Wolfie's hurt. Once again, it's the elbow that disabled him last year for the last month of the season. Robbie Tejeda will step in, but Wade had better get on the phone to move Ryan Howard for an arm, preferably one attached to a starting pitcher (you have to spell these things out for Ed). As with Oogie, even if it's not precisely the guy you want, you may prevent one of the other NL East teams from getting precisely who they want.
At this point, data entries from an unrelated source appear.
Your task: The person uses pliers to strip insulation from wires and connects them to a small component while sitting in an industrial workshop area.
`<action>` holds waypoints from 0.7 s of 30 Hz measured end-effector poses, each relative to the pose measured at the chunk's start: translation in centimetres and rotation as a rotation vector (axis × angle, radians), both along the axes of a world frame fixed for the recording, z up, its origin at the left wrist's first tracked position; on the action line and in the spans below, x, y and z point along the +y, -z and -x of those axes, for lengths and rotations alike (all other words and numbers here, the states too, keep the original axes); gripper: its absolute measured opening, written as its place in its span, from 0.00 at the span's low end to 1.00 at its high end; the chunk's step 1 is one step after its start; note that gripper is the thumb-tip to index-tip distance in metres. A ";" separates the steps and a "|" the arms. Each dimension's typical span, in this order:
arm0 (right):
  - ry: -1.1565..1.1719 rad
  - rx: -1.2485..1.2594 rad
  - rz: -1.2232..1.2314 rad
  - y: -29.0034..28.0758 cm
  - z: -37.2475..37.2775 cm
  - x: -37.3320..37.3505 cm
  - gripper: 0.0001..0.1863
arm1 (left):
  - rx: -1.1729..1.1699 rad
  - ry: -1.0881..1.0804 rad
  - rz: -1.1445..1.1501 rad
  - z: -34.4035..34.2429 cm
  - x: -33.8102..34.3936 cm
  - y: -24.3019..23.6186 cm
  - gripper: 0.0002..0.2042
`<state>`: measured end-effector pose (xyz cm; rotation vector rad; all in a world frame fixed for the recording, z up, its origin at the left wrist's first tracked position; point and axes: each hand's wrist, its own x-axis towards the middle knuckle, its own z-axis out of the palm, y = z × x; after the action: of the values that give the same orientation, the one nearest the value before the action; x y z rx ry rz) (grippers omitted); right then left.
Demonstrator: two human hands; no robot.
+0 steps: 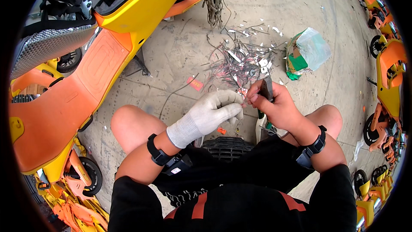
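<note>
In the right grip point(277, 103), a dark flat tool point(268, 89) is held above the floor point(296, 10). Beside it, the gloved left grip point(212, 111) is curled, its hold indiscernible; beyond, cable scraps point(240, 62) are heaped near a green-and-white bag point(315, 51).

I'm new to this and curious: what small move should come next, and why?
Perhaps ease the white-gloved left hand slightly back, since the bare right hand holds a dark, flat, blade-like object very close to it.
</note>
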<state>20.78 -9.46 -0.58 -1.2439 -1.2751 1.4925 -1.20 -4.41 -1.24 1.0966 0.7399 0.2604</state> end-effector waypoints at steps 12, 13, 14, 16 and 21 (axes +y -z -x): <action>0.004 -0.061 -0.069 0.8 0.4 -0.4 0.09 | 0.015 0.093 -0.024 0.2 0.3 -0.2 0.09; 0.015 -0.081 -0.061 1.0 0.2 -0.4 0.09 | 0.030 0.080 -0.012 0.2 0.4 -0.3 0.09; 0.026 -0.102 -0.053 1.1 0.1 -0.4 0.09 | 0.044 0.068 0.001 0.1 0.4 -0.4 0.09; 0.044 -0.130 -0.032 1.0 0.1 -0.3 0.10 | 0.050 -0.034 -0.003 0.0 0.3 -0.4 0.09; 0.111 -0.106 0.027 0.9 0.6 -0.3 0.12 | 0.104 -0.122 -0.091 0.0 0.2 -0.1 0.11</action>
<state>20.17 -9.76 -1.51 -1.4047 -1.2370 1.3848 -1.24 -4.17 -1.15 1.1589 0.8964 0.3455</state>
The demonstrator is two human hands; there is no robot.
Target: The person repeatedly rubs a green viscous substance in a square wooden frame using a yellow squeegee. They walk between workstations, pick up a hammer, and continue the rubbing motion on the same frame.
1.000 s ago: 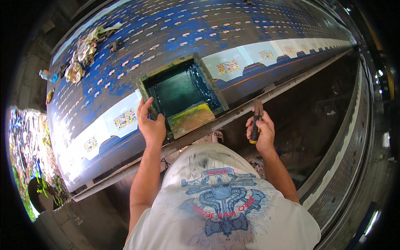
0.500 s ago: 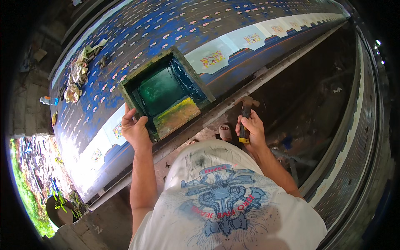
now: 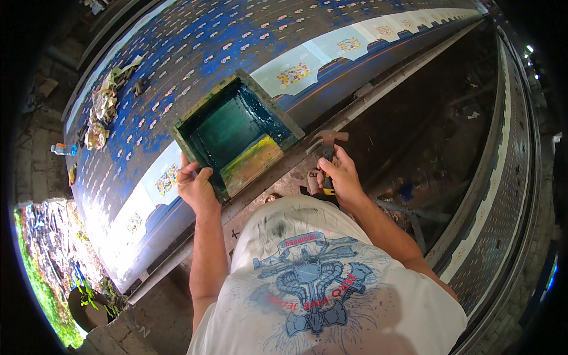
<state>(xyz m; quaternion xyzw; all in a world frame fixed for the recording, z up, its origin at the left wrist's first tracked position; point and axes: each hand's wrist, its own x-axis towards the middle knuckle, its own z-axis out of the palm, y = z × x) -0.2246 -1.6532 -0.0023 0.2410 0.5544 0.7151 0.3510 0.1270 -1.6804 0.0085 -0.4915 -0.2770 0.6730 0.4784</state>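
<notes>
My left hand (image 3: 197,188) grips the near left corner of a wooden screen-printing frame (image 3: 273,110), thumb on top and fingers at its outer side. Dark green mesh (image 3: 228,131) fills most of the frame, and a yellow-brown stained board (image 3: 253,165) spans its near end. Wet dark paint glistens along the inner right wall. In my right hand (image 3: 344,178) is a claw hammer (image 3: 328,152), closed round its black and yellow handle. The hammer head points up and away from me, just right of the frame's near right corner and apart from it.
The frame is over a long printing table (image 3: 195,44) with blue-stained dark covering and a row of printed pale fabric pieces (image 3: 294,74). Crumpled cloth (image 3: 102,109) and a plastic bottle (image 3: 64,149) are at the left. Another printed table (image 3: 488,219) curves along the right.
My right hand has brought the hammer left, closer to the frame, and its head has turned. My left hand keeps its grip on the frame. The whole view has shifted slightly.
</notes>
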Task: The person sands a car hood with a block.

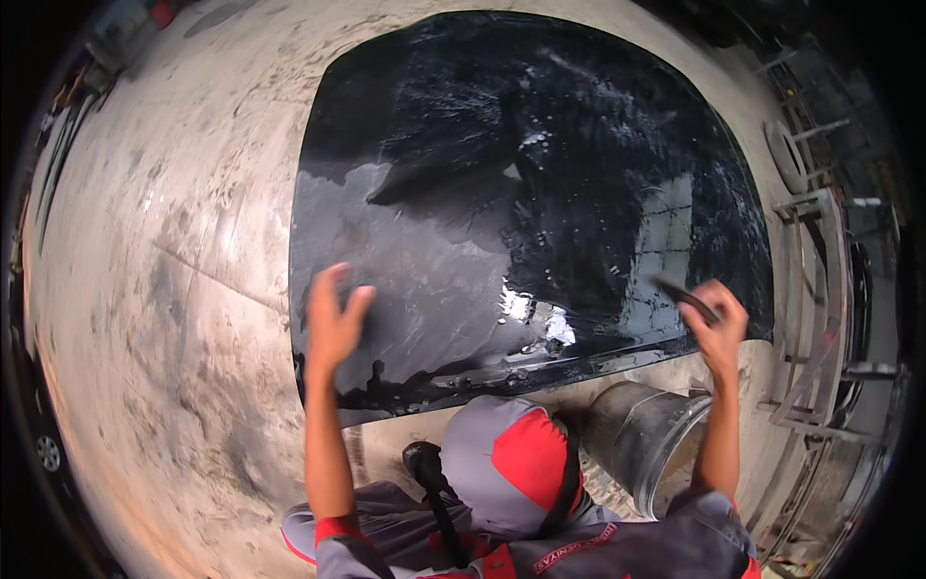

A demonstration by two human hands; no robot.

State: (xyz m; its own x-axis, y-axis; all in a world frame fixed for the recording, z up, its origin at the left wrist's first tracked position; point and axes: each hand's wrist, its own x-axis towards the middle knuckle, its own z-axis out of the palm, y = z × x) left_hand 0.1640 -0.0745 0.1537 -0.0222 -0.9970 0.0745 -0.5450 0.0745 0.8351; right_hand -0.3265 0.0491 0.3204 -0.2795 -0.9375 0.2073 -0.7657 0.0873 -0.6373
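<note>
A large black car hood (579, 116) lies flat before me, its surface wet and shiny, with a duller grey patch on the left. Over that grey patch is my left hand (335, 314), thumb and fingers apart and nothing in it; whether it touches the hood I cannot tell. At the right, near the hood's front corner, my right hand (717, 318) grips a thin dark flat piece (687, 294) pointing up and to the left. Blur hides what kind of piece it is.
Just below the hood's near edge, by my right forearm, a dark bucket (627, 420) lies tipped. Pale stained concrete floor (193, 251) spreads to the left. Metal racks (820, 318) and a tire (786, 154) stand along the right. A car wheel (48, 452) shows at the far left.
</note>
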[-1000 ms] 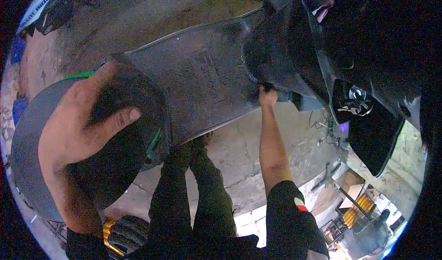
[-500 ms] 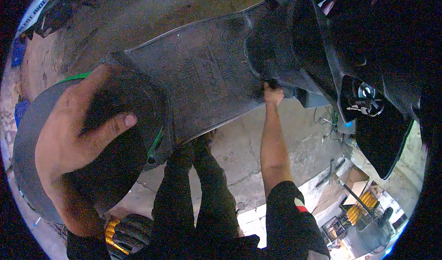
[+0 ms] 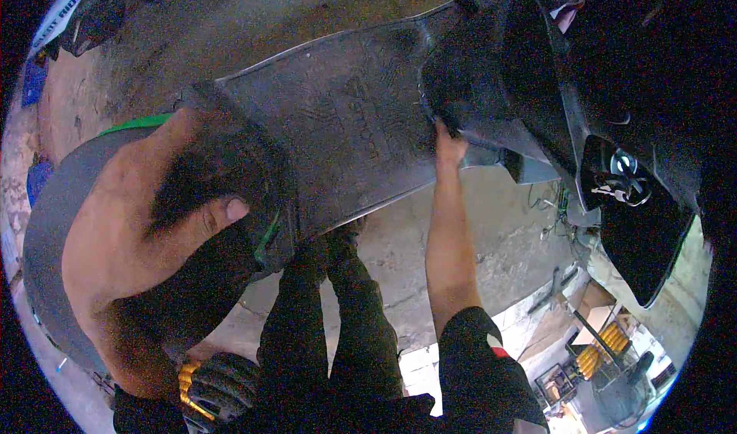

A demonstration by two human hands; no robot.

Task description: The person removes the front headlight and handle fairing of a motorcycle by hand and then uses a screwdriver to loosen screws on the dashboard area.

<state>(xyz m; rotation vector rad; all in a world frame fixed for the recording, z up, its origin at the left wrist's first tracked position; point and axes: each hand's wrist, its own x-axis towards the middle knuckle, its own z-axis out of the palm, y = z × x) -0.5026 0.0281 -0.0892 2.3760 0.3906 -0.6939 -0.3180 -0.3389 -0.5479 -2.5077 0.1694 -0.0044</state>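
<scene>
A dark scooter lies across the view, with its grey seat (image 3: 54, 211) at left and its front panel (image 3: 530, 73) at right. Between them is a textured grey floor mat (image 3: 330, 127) with a raised pattern. My left hand (image 3: 127, 219) rests over the front of the seat, thumb stretched out and apart from the fingers; shadow hides the fingertips. At the mat's near right corner, beside the front panel, my right hand (image 3: 451, 148) is closed on the mat's edge, thumb on top, its other fingers mostly hidden.
A key (image 3: 628, 192) sits in the ignition on the scooter's right part. My legs (image 3: 361, 319) stand close to its near side. A ribbed black and yellow object (image 3: 219, 384) lies by my left arm. Boxes and yellow coiled items (image 3: 603, 349) stand at lower right.
The view has shifted slightly, so the scooter's front sits a little farther right and lower. My right hand stays at the mat's corner, its thumb straighter. My left hand keeps its place on the seat.
</scene>
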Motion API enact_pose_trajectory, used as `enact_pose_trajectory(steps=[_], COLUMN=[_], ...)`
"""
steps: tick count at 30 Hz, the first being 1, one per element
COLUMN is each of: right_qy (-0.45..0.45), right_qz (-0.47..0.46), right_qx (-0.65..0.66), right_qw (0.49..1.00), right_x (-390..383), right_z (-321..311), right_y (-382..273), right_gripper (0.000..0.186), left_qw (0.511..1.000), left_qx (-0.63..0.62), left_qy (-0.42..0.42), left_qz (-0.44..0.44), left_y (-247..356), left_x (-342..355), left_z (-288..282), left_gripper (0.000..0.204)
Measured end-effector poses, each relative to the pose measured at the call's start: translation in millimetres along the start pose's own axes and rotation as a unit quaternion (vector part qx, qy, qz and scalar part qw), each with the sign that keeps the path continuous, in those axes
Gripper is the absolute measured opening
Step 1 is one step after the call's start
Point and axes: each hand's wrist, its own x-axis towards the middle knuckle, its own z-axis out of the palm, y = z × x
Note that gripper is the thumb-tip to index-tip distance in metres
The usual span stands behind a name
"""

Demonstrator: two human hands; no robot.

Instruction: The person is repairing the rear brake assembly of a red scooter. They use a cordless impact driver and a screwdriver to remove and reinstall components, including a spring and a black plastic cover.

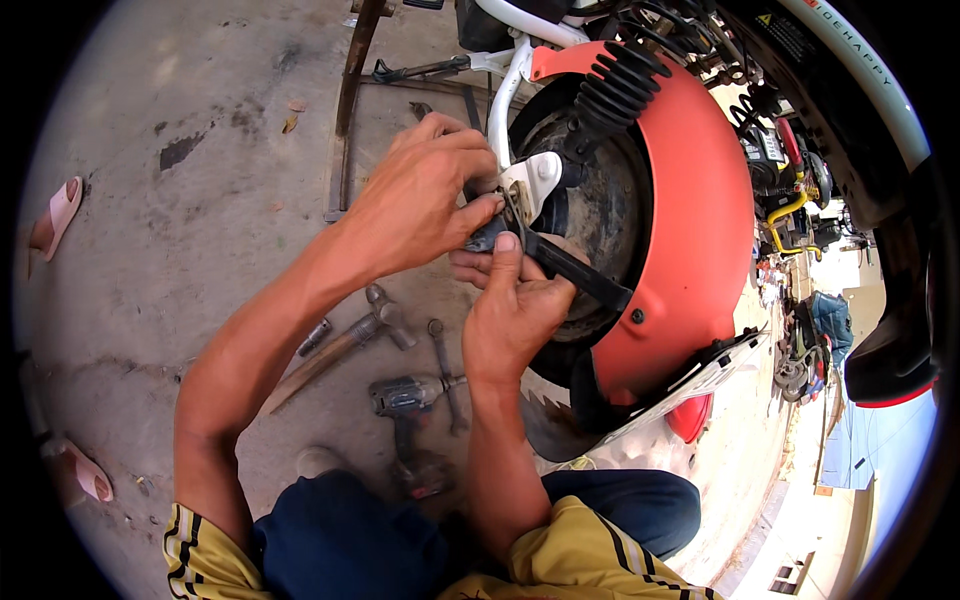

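Observation:
At the axle end of a scooter-like vehicle, both my hands work beside a white metal bracket [541,178]. My left hand [425,195] is closed there, thumb and fingers pinching at small metal parts by the bracket; what they hold is mostly hidden. Below it, my right hand [520,310] grips a black flat bar [580,272], thumb on top near the bracket. That bar runs across the dusty wheel [612,190] to the red fender [695,200]. A black ribbed boot [620,85] covers the shock absorber above the wheel.
On the concrete ground lie a hammer [325,362], a wrench [442,360] and a cordless impact driver [405,397]. A rusty metal stand [352,95] rises at the far left of the wheel. Pink-sandalled feet [62,215] of another person are at left. Parked vehicles [790,185] stand at right.

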Motion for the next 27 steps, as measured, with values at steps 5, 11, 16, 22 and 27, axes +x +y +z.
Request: enact_pose_trajectory(steps=[5,11,16,22,27], right_qy=[-0.004,0.023,0.028,0.051,0.047], right_qz=[-0.004,-0.02,-0.048,-0.083,-0.062], right_qx=[0.061,0.079,0.057,0.028,0.029], right_qw=[0.998,0.996,0.997,0.995,0.997], right_x=[-1,0,-1,-3,-3], right_z=[3,2,3,7,-1], right_y=[1,4,11,23,11], right_gripper=[0.035,0.037,0.043,0.044,0.044], left_qw=[0.999,0.989,0.989,0.988,0.984], left_qx=[0.003,0.009,-0.034,-0.103,-0.123], left_qy=[-0.041,-0.135,-0.124,-0.064,-0.053], left_qz=[-0.009,-0.051,-0.078,-0.096,-0.114], left_y=[7,23,21,11,20], left_x=[11,24,21,14,9], left_z=[-14,-28,-21,-11,-9], left_gripper=[0.017,0.019,0.018,0.018,0.019])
Let's talk Ichiro for a bit. I love to watch the guy, but the Wikipedia entry for overrated needs to have his photo. Maybe I'll do that later today, just to see how long it lasts. I love the Internet. Back to Ichiro. His VORP for the last three full seasons and so far in 2005 are listed below:
Year | VORP | Rank Among Right Fielders | Rank Overall |
2002 | 44.6 | 8th | 56th |
2003 | 39.3 | 12th | 70th |
2004 | 80.9 | 4th | 9th |
2005 | 12.8 | 12th | 90th |
Compare that to Bobby Abreu:
Year | VORP | Rank Among Right Fielders | Rank Overall |
2002 | 70.4 | 3rd | 18th |
2003 | 53.3 | 4th | 34th |
2004 | 83.8 | 2nd | 7th |
2005 | 39.9 | 1st | 3rd |
Now, who should really be getting a ZOOperstar? Bobby outperformed Ichiro in each year of this comparison, often by an embarrassing amount, and yet Ichiro gets to wear his first name on his jersey, gets followed around by a horde of press, and is celebrated wherever he goes. They're both foreign and can barely speak English. Neither one is particularly eloquent in their native language, as far as I can tell. Bobby even had a Miss Universe girlfriend before she cheated on him on Venezuelan reality TV. So what's the deal? Ok, Ichiro has a (insert gun cliche here) for an arm, and he's often spectacular in the field while Bobby sometimes looks slightly inebriated, but still, this comparison is almost laughable in terms of who helps his team win more. And as the PTI guys like to quote Herm Edwards, "We play to win the game."
The ZOOperstars would like to welcome Bobby Crab-reu!